• **What you need to do**
Across the listing below, count the lines holding "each". State the number and nothing more.

• **Information shown**
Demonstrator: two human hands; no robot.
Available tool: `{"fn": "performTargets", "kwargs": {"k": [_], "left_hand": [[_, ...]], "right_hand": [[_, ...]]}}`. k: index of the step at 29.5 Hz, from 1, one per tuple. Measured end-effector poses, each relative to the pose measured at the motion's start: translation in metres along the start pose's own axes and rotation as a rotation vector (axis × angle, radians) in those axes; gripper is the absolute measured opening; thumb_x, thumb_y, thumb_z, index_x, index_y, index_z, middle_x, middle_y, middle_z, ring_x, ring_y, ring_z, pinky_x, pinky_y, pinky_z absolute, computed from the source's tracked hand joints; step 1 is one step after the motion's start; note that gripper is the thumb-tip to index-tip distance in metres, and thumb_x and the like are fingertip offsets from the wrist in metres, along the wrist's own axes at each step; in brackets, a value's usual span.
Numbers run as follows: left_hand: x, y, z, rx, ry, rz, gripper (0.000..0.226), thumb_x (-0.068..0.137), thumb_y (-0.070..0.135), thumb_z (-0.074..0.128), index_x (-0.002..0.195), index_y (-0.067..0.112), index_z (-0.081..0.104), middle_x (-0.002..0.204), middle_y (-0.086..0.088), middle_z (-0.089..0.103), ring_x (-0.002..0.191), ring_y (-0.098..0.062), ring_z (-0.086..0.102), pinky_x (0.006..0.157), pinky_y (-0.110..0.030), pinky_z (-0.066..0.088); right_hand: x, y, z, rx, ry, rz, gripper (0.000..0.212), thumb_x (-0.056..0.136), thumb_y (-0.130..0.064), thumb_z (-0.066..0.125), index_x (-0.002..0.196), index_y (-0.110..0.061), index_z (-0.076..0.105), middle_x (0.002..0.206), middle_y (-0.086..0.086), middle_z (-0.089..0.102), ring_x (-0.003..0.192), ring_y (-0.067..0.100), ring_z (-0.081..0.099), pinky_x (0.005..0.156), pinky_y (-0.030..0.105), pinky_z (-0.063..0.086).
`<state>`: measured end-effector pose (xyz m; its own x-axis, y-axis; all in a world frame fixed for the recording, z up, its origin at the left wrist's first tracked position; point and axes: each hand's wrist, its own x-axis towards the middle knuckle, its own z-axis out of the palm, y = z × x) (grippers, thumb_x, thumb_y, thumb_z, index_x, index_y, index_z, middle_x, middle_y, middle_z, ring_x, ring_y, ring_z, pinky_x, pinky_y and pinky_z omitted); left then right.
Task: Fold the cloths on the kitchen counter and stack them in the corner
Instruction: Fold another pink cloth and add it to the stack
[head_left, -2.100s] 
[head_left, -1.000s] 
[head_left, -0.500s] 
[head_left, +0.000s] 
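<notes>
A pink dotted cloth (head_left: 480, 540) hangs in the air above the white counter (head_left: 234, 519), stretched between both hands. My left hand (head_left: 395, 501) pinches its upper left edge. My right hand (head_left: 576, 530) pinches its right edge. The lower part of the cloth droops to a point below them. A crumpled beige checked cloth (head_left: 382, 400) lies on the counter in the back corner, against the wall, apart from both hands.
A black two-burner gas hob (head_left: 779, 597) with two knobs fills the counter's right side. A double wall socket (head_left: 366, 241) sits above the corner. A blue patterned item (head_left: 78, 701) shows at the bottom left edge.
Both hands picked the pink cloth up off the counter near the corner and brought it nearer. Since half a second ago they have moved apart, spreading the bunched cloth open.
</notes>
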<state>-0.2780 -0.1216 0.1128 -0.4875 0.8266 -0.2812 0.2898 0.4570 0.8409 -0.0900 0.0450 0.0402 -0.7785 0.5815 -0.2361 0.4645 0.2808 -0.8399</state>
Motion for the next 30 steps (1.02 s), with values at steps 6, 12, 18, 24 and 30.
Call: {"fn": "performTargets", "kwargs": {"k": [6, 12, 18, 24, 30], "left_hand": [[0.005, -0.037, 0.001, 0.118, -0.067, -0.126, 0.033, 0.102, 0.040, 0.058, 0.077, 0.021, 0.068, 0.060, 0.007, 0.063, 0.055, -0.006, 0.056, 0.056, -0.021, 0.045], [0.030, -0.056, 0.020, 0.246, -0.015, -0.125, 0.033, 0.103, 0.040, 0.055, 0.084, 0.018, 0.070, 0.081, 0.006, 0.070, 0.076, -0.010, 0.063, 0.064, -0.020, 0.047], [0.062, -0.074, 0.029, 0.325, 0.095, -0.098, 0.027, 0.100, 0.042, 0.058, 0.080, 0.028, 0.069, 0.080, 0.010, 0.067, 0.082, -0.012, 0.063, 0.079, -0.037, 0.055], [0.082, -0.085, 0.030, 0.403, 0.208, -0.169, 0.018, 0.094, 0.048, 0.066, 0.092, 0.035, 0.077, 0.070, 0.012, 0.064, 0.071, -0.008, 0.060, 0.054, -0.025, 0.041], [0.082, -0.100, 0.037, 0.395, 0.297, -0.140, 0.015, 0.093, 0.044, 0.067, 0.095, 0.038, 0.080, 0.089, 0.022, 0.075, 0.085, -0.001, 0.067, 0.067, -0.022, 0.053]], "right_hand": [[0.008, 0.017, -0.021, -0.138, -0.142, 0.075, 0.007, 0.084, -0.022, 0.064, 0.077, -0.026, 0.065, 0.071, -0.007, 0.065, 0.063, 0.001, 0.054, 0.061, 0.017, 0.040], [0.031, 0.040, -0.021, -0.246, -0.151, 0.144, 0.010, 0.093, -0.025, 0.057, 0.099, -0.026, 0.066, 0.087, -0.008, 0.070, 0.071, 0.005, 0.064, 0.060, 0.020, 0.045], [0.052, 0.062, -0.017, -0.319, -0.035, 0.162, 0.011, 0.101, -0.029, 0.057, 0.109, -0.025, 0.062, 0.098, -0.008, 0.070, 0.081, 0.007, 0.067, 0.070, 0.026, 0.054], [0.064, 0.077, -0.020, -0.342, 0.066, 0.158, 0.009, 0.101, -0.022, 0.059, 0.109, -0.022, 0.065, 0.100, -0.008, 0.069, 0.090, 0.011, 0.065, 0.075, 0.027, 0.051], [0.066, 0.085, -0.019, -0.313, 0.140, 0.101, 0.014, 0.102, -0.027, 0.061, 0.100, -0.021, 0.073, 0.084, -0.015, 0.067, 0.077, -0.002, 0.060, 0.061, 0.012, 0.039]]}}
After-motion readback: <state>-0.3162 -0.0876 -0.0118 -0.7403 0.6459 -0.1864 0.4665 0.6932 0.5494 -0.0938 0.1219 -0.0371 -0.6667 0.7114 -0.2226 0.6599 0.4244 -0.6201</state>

• **Task output**
2